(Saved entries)
════════
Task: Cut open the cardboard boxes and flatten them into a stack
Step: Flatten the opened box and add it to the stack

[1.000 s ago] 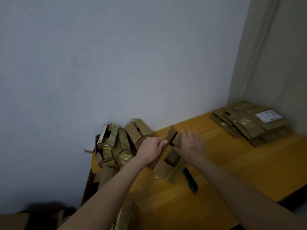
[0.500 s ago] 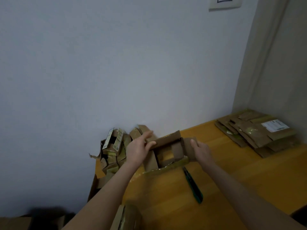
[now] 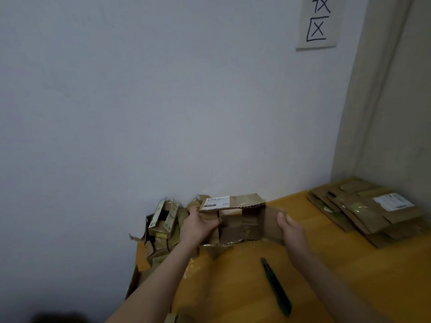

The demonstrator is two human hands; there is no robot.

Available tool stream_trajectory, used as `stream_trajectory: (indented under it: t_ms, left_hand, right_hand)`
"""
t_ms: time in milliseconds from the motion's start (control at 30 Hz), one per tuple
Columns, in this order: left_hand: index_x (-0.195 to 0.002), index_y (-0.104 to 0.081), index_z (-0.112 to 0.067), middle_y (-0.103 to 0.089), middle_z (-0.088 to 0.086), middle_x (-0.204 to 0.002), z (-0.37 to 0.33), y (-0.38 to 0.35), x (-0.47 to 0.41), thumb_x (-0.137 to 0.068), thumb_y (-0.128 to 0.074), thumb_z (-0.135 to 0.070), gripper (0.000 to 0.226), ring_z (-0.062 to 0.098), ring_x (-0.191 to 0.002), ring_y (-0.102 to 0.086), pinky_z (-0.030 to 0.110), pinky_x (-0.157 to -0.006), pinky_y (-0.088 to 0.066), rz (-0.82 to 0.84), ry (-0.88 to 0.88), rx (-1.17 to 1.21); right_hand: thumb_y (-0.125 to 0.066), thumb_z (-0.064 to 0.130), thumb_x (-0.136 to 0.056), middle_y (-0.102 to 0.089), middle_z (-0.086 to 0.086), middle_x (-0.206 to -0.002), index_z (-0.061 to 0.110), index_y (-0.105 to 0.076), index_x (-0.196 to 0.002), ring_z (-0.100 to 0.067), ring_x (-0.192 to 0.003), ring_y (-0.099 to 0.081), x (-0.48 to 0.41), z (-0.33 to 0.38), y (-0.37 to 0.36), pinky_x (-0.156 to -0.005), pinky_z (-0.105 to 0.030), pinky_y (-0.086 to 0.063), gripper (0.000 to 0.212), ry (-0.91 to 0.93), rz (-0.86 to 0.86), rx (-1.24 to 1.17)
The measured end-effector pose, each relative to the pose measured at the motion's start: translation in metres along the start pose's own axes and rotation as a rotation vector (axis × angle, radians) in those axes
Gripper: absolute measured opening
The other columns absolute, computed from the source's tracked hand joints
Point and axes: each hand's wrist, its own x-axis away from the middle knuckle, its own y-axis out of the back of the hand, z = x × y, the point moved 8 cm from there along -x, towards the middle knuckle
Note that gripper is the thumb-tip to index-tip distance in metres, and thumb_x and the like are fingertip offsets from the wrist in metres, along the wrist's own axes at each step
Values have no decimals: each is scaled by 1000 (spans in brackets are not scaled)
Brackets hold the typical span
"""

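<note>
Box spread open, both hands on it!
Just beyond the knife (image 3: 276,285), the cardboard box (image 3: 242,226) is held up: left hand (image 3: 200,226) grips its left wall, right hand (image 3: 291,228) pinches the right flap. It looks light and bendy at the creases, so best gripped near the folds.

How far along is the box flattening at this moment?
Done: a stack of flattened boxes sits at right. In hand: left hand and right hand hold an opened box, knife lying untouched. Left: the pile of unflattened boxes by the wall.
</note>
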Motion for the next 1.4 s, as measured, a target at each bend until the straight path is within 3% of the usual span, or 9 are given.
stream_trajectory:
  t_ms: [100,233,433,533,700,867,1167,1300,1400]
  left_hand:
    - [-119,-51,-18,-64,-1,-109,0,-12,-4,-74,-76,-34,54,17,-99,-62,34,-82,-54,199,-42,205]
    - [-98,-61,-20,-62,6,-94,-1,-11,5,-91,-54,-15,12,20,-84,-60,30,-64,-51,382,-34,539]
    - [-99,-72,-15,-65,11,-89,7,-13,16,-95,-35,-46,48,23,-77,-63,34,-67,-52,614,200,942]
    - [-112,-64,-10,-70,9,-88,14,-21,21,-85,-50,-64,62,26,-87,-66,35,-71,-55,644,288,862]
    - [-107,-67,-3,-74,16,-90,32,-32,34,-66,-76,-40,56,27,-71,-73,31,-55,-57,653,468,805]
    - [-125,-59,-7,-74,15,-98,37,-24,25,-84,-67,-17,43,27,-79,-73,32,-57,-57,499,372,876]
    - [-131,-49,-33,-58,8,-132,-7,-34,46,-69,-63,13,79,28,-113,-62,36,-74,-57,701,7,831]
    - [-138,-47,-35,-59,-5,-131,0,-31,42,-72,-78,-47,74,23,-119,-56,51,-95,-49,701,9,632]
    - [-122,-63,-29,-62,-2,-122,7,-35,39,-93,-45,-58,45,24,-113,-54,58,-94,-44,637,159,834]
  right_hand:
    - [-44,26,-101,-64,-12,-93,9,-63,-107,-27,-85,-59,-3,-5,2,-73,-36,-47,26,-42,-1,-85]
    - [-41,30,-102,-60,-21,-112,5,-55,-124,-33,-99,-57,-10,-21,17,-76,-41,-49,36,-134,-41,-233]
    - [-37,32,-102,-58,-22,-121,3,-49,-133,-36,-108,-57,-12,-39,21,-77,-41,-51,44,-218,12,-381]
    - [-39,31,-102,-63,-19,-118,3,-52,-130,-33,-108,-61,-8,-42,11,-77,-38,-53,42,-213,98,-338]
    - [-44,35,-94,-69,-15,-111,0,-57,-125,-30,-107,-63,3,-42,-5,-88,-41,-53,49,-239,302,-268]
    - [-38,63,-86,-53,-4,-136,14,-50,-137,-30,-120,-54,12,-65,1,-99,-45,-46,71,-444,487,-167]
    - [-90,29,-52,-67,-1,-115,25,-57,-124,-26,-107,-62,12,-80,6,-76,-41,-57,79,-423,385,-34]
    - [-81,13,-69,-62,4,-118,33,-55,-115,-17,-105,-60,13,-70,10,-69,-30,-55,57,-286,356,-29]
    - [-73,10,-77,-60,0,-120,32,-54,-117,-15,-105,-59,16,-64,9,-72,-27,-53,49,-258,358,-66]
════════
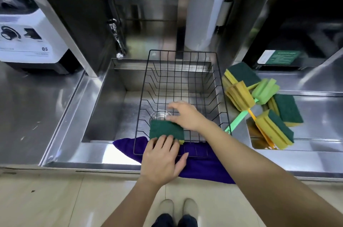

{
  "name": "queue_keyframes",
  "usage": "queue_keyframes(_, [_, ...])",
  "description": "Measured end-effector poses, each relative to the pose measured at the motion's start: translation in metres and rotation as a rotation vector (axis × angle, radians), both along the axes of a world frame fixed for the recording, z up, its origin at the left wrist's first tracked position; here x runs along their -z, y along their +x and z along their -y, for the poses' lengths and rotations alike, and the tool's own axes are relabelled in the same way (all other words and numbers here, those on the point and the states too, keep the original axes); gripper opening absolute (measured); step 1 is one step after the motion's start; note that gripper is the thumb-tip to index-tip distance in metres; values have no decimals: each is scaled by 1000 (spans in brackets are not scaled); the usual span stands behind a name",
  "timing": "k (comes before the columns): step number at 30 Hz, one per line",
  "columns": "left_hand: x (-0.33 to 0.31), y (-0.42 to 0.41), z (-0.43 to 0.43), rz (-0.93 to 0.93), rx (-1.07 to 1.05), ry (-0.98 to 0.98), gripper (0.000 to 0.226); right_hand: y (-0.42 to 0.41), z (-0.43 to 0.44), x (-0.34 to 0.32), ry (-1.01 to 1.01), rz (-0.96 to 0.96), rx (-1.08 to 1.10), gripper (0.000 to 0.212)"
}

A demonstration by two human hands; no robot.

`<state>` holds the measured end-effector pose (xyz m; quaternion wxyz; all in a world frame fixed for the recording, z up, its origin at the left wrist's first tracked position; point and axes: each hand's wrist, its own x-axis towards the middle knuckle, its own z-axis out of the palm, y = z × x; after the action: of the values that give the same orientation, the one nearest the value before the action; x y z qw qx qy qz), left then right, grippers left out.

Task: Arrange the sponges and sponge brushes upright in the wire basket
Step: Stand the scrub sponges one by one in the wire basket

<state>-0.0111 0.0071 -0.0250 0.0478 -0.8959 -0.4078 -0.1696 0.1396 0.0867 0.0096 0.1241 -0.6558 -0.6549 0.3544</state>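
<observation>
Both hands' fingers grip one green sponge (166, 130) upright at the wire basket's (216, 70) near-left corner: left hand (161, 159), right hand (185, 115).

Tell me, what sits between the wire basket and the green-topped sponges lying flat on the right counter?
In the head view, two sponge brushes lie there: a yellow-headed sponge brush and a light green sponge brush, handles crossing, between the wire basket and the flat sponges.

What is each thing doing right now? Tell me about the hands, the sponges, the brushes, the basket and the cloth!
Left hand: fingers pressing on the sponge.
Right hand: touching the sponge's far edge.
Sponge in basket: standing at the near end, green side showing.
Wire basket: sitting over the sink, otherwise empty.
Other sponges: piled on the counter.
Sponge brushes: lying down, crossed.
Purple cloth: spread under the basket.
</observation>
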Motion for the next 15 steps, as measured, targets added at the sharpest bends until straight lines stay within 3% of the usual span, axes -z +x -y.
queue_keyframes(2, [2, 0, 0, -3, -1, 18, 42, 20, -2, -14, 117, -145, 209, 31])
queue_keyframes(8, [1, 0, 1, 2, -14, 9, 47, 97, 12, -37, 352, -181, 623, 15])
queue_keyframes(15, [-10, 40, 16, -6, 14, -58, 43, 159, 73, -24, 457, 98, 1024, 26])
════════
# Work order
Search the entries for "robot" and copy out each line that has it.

# Solution for this exercise
The demonstrator is two human hands; there is no robot.
A demonstration by two human hands; no robot.

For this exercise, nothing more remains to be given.